In the latest SHuSH newsletter, Kenneth Whyte follows up on an earlier report on the mission of the Canada Council for the Arts, as outlined by Simon Brault:
… the founders of the Canada Council felt so strongly about the dangers of bureaucratic and political impositions on the arts — officials using federal money to force artistic and cultural activities in one direction or another — that they built checks and balances into its founding legislation.
The checks and balances haven’t checked or balanced. The Canada Council is now fully dedicated to teaching, censoring, and directing artistic endeavour.
The occasion for last year’s piece was a decision by Simon Brault, chief executive of the Canada Council, to halt funding for any “activity involving the participation of Russian or Belarusian artists or arts organizations … This includes partnerships, direct and indirect financing of tours, co-productions, participation in festivals or other events held in Russia.”
The outcome of Brault’s edict was that Canadians last summer weren’t able to enjoy a variety of planned tours by performers who had the misfortune to be born in Moscow, even if they loathed Putin like the rest of us.
It wasn’t the extremity of Brault’s position that set me off — he reserved to himself the right to ban artistic interaction with artists from any country whose government was involved in a conflict he considered unjust — so much as his implication that the arts community was too stupid to have noticed what was happening in Ukraine or to have known how to respond without his guidance.
A few months ago, Brault upped the ante, speaking at the council’s annual general meeting of his “vision for a decolonized future of the arts”.
To actualize this vision, we must also decolonize the Council itself by questioning our own assumptions and convictions.
It is important to acknowledge that decolonization is a complex, evolving, and open concept and journey.
There’s no definitive guide on how to undertake this work.
And it has different implications for different organizations and sectors in our society.
So far, our understanding is that to decolonize the Council, we must agree to reframe our understanding of what constitutes art, which is a big thing for an arts council.
We need also to question the notion of professionalism and artistic disciplines, which are deeply rooted in a very specific time in history, mostly Eurocentric, and often from a very colonialist perspective.
So, we need to challenge the notion of “artistic excellence”, again a concept that upholds hierarchies of good taste and values that confirm and perpetuate the status of the dominant culture.
We also need to move beyond limited notions of artistic expertise because those notions are often the direct product of an education system built to reproduce power relations and safeguard the privilege of a dominant colonial discourse on arts and culture.
There you have it.

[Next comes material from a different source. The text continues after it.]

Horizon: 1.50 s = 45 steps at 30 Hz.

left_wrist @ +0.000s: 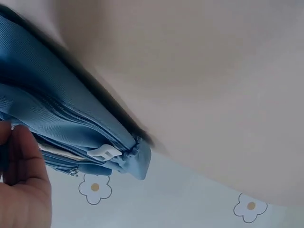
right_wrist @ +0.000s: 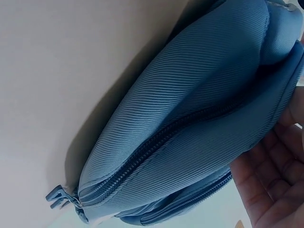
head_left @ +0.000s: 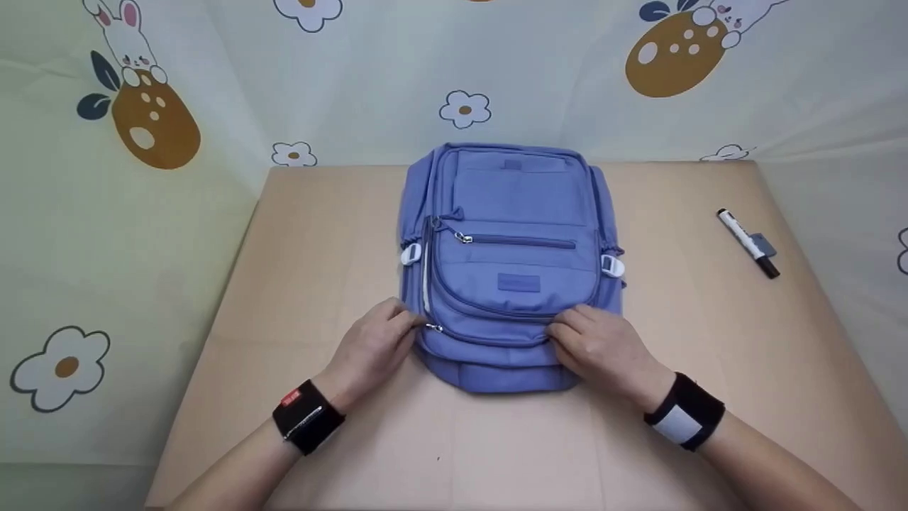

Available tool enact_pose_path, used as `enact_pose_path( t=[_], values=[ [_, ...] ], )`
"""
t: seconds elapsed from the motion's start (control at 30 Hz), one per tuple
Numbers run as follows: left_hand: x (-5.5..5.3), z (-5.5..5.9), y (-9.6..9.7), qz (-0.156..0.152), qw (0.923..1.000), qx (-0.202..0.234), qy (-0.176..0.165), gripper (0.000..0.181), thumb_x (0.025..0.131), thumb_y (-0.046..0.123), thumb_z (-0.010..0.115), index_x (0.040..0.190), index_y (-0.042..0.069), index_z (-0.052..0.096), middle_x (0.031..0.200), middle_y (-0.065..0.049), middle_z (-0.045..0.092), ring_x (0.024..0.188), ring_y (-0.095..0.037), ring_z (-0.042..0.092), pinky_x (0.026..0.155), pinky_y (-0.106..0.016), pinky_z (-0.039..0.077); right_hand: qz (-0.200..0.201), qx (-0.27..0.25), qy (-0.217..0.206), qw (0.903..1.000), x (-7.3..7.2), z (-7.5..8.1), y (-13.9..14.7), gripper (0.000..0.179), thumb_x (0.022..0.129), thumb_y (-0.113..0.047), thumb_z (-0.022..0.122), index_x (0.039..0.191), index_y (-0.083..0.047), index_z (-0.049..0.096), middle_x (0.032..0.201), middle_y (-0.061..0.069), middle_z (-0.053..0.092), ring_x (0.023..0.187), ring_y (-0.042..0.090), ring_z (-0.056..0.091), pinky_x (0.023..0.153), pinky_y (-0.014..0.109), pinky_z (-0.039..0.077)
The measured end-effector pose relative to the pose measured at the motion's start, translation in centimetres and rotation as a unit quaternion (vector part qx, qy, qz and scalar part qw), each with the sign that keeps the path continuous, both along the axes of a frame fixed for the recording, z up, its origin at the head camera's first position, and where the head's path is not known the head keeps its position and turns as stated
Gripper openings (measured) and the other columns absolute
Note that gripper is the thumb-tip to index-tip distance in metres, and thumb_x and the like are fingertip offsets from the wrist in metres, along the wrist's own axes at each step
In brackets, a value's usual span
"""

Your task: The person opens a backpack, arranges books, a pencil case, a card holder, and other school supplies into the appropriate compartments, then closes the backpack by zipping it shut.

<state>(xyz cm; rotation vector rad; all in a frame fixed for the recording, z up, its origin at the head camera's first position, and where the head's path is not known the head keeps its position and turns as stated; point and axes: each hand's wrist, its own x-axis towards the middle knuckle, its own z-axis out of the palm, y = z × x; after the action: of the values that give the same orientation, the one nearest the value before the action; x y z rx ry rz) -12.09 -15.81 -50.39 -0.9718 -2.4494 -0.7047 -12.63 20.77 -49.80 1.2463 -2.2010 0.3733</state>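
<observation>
A blue-purple backpack [head_left: 518, 202] lies front side up on the table, its bottom toward me. At its lower left, my left hand [head_left: 372, 348] pinches the pull of a zipper [head_left: 435, 328]. Above that slider the zipper is parted along the bag's left side, showing a pale strip [head_left: 425, 277]. My right hand [head_left: 603, 348] grips the fabric edge of the front pocket at the lower right. In the right wrist view, thumb and fingers [right_wrist: 266, 175] hold this edge, above another closed zipper [right_wrist: 156, 137]. The left wrist view has the left fingers [left_wrist: 28, 152] curled by the bag's side.
A white marker [head_left: 741, 234] with black ends lies on the right of the brown table [head_left: 319, 270], a small grey piece [head_left: 764, 245] against it. White buckles [head_left: 612, 266] sit on the bag's sides. Patterned cloth [head_left: 383, 78] hangs behind and beside the table.
</observation>
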Motion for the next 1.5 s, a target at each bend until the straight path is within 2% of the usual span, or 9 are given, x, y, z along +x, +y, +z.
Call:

Brault committed the leading funding agency for the arts in Canada to “challenging” the prevailing understandings of art, artistic professionalism, artistic disciplines, artistic excellence, good taste, artistic values, and artistic expertise.
He’s not quite clear on what he’s going to replace it all with — he’s just sure that the way you think about art is wrong and that Keynes statement that the work of the artist is by nature individual and free, undisciplined, unregimented, uncontrolled, etc., is colonialist claptrap.
Let the regimentation and control begin.